Но надо было знать Стасика — его просветительскую жажду и его страсть: затаскивать, затягивать в свою душу и свои увлечения всякого, близко расположенного к нему человека.
Сначала он не мог разобраться в этой молчаливой сумрачной девочке. Он не понимал, чем она живет — тряпками вроде не интересовалась, телевизора в доме не было, подружки не приходили, радио не включалось. Вечерами, возвратившись с какой-то обувной фабрики, закрывалась в своей комнате и замирала там, будто засыпала. Ни шороха, ни стука. Бесшумное существо с острыми плечами и внимательными, испытующими глазами. Вот эти глаза и беспокоили Стасика: веки припухшие и мягкие, но серая радужка обведена четким кругом и черным гвоздиком вбит зрачок. Он знал такие взгляды — обращенные в себя и одновременно хищно выхватывающие из окружающего мира для своих каких-то нужд те таинственные блики, тени, чешуйки света, которые наполняют пространство и одушевляют его.
В этой девочке надо было разобраться.
И недели через две он не вытерпел: заложив закладкой страницу в альбоме «Русская живопись второй половины ХІХ — начала ХХ века», постучал в дверь Вериной комнаты.
Услышав стук, она закинула под подушку блокнот, в котором третий вечер рисовала римскую казнь: распятого бродягу на обочине Аппиевой дороги, вскочила и молча открыла дверь. Навалясь подмышкой на костыль, Стасик держал перед ее носом раскрытый альбом.
— Это что? Быстро!
— «Бурлаки на Волге», Репин, — недоуменно бормотнула она.
— Так. Это?
— Ну, «Боярыня Морозова», Суриков…
— Хорошо. Это?
— Господи, да «Грачи прилетели», Саврасова… — уже обижаясь, буркнула она. — Ты мне еще плакат «Миру — мир!» загадай.
Он захохотал — сочно, раскатисто, словно в горле жил кто-то самостоятельный и слегка поддатый, и заорал:
— Все ясно! С тобой все ясно, молчальница! Показывай рисунки.
— Какие рисунки? — покраснев, буркнула она.
— Давай-давай, показывай. Нет, но какой я психолог, ядрен корень? Я все-о сразу просек!
Он плюхнулся на венский стул, отставил к стене костыли и серьезно уже, молча стал рассматривать ее, сваленные перед ним на полу, альбомы, блокноты и отдельные четвертушки ватмана, которые она утаскивала с уроков черчения в вечерней школе. Смотрел долго, то останавливаясь на каком-нибудь листе, то бегло проглядывая подряд несколько, тяжело сопел, словно физически работал, и раздраженно отмахивал свисающую на лоб пепельно-русую прядь.

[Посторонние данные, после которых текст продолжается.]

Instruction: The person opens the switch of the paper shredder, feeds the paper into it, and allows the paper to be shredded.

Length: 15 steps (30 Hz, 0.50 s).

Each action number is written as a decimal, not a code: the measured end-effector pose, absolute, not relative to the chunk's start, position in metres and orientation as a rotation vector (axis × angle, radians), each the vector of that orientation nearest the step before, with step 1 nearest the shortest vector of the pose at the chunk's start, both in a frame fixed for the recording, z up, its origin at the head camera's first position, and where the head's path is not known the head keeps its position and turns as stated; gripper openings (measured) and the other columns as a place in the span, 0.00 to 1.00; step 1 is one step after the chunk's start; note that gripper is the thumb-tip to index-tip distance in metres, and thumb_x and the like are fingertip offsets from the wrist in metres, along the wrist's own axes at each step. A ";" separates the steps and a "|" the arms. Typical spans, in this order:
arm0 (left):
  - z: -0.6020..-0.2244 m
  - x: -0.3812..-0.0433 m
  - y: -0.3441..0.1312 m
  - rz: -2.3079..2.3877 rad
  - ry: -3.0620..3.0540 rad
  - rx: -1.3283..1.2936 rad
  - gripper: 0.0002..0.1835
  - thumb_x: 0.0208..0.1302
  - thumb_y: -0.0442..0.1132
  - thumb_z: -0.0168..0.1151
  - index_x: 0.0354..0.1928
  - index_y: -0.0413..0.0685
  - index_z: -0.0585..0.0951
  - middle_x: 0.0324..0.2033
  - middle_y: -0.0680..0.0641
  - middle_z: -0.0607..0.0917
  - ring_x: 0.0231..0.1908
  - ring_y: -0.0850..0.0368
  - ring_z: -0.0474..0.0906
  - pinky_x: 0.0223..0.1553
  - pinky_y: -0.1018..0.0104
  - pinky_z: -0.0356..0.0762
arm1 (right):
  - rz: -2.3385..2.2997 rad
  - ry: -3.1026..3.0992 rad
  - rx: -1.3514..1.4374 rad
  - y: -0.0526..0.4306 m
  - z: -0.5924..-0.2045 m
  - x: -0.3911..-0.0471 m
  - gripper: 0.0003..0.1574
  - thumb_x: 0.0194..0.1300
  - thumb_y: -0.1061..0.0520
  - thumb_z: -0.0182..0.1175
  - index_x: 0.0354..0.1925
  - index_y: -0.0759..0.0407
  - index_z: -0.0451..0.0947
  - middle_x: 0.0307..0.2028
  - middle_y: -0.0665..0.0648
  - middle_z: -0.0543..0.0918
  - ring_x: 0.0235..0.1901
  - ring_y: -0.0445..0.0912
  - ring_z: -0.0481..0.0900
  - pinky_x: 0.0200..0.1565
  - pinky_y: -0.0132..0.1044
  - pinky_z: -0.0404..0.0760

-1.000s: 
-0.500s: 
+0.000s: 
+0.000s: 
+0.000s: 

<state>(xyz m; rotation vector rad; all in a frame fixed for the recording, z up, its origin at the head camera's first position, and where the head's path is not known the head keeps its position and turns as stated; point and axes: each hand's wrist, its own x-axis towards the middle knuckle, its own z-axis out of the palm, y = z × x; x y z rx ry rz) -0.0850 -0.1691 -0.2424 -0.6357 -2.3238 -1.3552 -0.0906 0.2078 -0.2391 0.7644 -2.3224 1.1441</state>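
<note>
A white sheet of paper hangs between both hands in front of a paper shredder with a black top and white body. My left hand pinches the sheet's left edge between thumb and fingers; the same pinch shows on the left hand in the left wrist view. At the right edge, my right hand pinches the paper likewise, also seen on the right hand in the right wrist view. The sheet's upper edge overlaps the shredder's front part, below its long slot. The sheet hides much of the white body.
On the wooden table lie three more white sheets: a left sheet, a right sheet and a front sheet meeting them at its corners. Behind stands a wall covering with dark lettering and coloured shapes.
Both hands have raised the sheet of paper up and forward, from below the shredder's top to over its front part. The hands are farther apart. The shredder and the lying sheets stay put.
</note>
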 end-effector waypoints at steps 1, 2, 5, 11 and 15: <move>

Сидя на полу, сжав колени ледяными руками, Вера ждала приговора. Сердце напряглось и дрожало, но лицо казалось спокойным и даже скучающим. В том, что Стасик — наивысший суд, она не сомневалась ни минуты.
Наконец он отложил последний альбом, насупился и с минуту разглядывал Веру так, как рассматривают со всех сторон вырезку, размышляя — что лучше из нее приготовить.
— Шутки в сторону, — наконец сказал он. — Дело плохо… — и заметив, как разом побелели скулы девочки: — Ничего не умеешь, ничего не знаешь, а времени осталось с гулькин нос, за полгода нужно подготовиться к училищу.
Вера перевела дыхание. Она ничего не поняла, но ясно было одно — ее помиловали, и жизнь продолжается. Главное же, произнесено слово из заоблачных сфер — широкое и сводчатое, как врата храма.